Your assignment: What do the lines say from the start of the entries through the one containing "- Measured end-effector"? Repeat them exactly.

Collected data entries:
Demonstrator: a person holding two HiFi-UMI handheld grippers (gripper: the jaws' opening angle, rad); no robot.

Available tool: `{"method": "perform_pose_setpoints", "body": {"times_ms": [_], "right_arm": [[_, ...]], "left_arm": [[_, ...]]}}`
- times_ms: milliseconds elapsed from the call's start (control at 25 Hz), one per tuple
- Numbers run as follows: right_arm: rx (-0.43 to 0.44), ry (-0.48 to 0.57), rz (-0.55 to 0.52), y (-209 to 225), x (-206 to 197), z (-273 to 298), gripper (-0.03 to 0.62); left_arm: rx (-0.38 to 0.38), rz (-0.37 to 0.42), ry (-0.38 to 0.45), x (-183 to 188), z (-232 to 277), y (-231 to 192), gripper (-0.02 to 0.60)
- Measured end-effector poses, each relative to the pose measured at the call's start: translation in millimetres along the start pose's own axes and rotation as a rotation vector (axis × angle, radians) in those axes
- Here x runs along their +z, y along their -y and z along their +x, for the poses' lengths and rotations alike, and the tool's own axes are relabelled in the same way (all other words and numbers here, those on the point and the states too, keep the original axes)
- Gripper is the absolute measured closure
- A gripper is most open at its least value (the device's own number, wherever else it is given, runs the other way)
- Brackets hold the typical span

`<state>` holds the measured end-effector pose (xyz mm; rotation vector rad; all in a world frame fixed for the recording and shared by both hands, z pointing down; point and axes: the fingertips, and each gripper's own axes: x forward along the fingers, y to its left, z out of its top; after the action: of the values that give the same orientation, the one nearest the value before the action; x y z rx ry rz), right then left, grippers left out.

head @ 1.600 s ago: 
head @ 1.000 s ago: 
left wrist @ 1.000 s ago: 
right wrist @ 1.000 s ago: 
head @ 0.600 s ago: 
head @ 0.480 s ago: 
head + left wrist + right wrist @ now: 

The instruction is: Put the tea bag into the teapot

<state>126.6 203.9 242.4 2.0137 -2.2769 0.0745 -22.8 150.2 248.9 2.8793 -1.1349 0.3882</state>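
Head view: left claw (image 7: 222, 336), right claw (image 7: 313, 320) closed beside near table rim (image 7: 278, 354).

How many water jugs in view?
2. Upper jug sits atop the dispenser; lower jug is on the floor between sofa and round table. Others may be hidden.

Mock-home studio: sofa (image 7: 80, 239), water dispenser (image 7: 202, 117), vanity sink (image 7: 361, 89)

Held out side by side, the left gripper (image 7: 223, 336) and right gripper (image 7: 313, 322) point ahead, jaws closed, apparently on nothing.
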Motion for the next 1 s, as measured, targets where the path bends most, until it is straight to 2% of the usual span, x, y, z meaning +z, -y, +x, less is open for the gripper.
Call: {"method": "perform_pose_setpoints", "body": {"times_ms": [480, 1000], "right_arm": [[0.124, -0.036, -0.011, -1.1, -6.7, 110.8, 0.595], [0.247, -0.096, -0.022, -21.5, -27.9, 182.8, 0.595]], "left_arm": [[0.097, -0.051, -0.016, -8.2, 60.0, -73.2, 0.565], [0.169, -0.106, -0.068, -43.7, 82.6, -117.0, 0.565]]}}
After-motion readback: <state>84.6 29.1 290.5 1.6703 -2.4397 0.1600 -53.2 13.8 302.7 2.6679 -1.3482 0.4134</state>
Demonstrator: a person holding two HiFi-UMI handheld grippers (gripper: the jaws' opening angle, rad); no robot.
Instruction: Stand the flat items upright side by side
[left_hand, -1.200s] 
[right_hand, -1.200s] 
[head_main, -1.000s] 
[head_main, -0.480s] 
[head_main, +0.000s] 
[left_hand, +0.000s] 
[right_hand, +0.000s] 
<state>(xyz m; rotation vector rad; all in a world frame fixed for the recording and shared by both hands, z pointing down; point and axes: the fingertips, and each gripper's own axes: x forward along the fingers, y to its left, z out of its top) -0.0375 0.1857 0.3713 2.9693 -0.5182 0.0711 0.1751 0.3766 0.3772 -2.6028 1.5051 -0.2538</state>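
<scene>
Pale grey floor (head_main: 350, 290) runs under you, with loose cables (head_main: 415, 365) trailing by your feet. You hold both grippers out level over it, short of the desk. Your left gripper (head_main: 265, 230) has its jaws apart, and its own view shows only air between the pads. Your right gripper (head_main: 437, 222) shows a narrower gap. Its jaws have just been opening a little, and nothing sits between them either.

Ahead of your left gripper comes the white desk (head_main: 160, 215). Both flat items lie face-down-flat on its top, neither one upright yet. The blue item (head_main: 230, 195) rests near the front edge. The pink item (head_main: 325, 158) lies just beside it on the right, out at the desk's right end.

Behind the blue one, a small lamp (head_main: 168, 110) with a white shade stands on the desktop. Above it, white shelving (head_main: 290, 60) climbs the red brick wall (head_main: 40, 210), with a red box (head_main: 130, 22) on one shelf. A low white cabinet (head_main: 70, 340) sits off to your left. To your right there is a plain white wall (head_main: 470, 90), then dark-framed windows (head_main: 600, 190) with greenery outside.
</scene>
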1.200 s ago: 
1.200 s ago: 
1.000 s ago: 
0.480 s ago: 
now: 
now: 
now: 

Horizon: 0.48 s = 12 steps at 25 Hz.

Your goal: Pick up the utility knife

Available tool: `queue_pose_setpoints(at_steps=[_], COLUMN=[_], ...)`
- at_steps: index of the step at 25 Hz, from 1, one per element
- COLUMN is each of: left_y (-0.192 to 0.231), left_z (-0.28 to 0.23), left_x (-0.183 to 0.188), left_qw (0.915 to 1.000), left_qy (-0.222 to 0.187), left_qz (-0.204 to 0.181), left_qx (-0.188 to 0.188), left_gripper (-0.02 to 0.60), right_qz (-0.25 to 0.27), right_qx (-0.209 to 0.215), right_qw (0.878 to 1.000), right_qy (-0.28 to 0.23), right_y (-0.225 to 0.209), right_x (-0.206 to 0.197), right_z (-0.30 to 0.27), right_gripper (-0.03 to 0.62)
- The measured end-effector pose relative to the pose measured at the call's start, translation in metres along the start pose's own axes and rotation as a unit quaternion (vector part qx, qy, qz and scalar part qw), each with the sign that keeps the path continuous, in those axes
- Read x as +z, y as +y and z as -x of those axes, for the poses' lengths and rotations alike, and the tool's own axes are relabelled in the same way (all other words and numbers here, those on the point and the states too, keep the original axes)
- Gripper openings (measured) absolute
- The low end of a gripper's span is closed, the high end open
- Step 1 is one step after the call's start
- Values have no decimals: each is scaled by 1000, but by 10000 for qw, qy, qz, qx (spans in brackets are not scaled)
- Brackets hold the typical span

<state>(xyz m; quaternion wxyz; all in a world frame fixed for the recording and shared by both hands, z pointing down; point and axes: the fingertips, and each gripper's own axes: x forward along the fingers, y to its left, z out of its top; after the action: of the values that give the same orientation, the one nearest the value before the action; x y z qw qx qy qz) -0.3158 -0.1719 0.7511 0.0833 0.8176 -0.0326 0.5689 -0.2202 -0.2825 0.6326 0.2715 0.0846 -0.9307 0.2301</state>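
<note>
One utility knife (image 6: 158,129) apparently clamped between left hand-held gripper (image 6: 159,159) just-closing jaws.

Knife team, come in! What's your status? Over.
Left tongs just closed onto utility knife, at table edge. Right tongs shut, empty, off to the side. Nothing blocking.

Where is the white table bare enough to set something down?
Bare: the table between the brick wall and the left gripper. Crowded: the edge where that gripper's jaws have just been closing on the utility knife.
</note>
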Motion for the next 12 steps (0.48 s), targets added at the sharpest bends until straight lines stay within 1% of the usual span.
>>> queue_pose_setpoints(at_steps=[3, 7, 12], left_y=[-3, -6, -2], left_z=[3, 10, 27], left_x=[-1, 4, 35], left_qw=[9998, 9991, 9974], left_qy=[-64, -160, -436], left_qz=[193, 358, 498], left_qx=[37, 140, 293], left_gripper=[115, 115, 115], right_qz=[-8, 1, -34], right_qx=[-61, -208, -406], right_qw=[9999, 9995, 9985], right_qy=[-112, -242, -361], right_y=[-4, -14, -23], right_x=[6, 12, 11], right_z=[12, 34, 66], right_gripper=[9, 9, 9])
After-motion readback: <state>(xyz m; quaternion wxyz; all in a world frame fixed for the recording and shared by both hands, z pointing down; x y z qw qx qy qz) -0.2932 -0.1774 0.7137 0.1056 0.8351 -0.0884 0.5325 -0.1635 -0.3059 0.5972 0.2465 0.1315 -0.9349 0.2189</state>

Exercise response:
Demonstrator: a person holding two HiFi-UMI handheld grippers (gripper: the jaws' opening angle, rad); no robot.

Available tool: `{"method": "perform_pose_setpoints", "body": {"times_ms": [_], "right_arm": [[_, ...]], "left_arm": [[_, ...]]}}`
- times_ms: milliseconds elapsed from the call's start (control at 25 Hz), one per tuple
- Numbers run as follows: right_arm: rx (-0.43 to 0.44), ry (-0.48 to 0.57), rz (-0.55 to 0.52), y (-209 to 225), x (-206 to 197), z (-273 to 298), gripper (-0.03 to 0.62); left_arm: rx (-0.38 to 0.38), rz (-0.37 to 0.42), ry (-0.38 to 0.45), x (-183 to 188), z (-232 to 277), y (-231 to 192), gripper (-0.02 to 0.60)
- Measured end-effector poses, each relative to the pose measured at the call's start: translation in millimetres along the start pose's own axes and rotation as a rotation vector (axis × angle, radians) in those axes

The submitted answer is complete.